More on SB 188 can be found in this blog post.

SB 530 — Construction Industry: Discrimination and Harassment Prevention

  • Authorizes certain construction employers to satisfy sexual harassment training and education requirements by demonstrating that the employee has undergone the training within the past two years under specified circumstances.
  • Provides that the DLSE shall develop recommendations for an industry-specific harassment and discrimination prevention policy and training standard for use by employers in the construction industry.
  • Provides for the DLSE to convene an advisory committee to assist in developing this standard.
  • Allows an apprenticeship program to provide prevention of harassment programs for journey-level workers and maintain records of the training.

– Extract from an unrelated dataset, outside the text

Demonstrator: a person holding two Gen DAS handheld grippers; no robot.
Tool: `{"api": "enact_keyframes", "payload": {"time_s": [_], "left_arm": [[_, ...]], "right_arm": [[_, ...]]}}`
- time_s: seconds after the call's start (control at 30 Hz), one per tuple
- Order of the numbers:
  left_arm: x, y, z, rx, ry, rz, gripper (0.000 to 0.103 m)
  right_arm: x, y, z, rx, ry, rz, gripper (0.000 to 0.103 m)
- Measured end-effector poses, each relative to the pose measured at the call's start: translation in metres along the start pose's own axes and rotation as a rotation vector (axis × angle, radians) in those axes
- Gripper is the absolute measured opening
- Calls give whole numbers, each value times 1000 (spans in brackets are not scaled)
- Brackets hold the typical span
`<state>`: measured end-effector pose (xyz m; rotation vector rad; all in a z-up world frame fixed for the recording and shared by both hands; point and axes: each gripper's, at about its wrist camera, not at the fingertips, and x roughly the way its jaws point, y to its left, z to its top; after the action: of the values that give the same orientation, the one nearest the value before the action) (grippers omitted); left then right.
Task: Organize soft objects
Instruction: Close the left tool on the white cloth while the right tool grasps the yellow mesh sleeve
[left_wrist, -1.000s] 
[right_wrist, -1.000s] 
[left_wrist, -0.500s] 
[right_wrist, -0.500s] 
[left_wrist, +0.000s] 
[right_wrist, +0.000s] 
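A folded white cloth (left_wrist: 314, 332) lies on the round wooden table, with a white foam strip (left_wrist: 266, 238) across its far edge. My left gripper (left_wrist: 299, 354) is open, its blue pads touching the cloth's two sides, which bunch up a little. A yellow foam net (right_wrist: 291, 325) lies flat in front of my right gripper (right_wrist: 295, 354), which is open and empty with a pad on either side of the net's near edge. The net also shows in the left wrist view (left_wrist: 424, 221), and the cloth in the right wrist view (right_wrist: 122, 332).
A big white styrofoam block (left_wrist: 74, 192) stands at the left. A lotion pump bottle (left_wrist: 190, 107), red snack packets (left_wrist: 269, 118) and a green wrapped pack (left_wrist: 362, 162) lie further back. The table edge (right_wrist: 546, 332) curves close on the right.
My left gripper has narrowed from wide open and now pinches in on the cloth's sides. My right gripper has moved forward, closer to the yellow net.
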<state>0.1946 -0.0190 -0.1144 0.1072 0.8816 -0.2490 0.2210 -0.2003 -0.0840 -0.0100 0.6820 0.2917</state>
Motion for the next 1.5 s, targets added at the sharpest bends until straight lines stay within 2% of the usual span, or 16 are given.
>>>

SB 707 — The Forced Arbitration Accountability Act

  • Provides legal recourse in situations where employers do not pay for or participate in the arbitration process, including allowing an employee to proceed in court or continue in arbitration.
  • Imposes mandatory monetary sanctions on any drafting party who fails to timely pay arbitration costs and fees, and permits the imposition of additional evidentiary, terminating, or contempt sanctions, as the court or arbitrator sees fit.
  • Requires arbitration companies to begin reporting demographic data relative to ethnicity, race, disability, veteran status, gender, gender identity, and sexual orientation of all arbitrators as self-reported by the arbitrators.

More on SB 707 can be found in this blog post.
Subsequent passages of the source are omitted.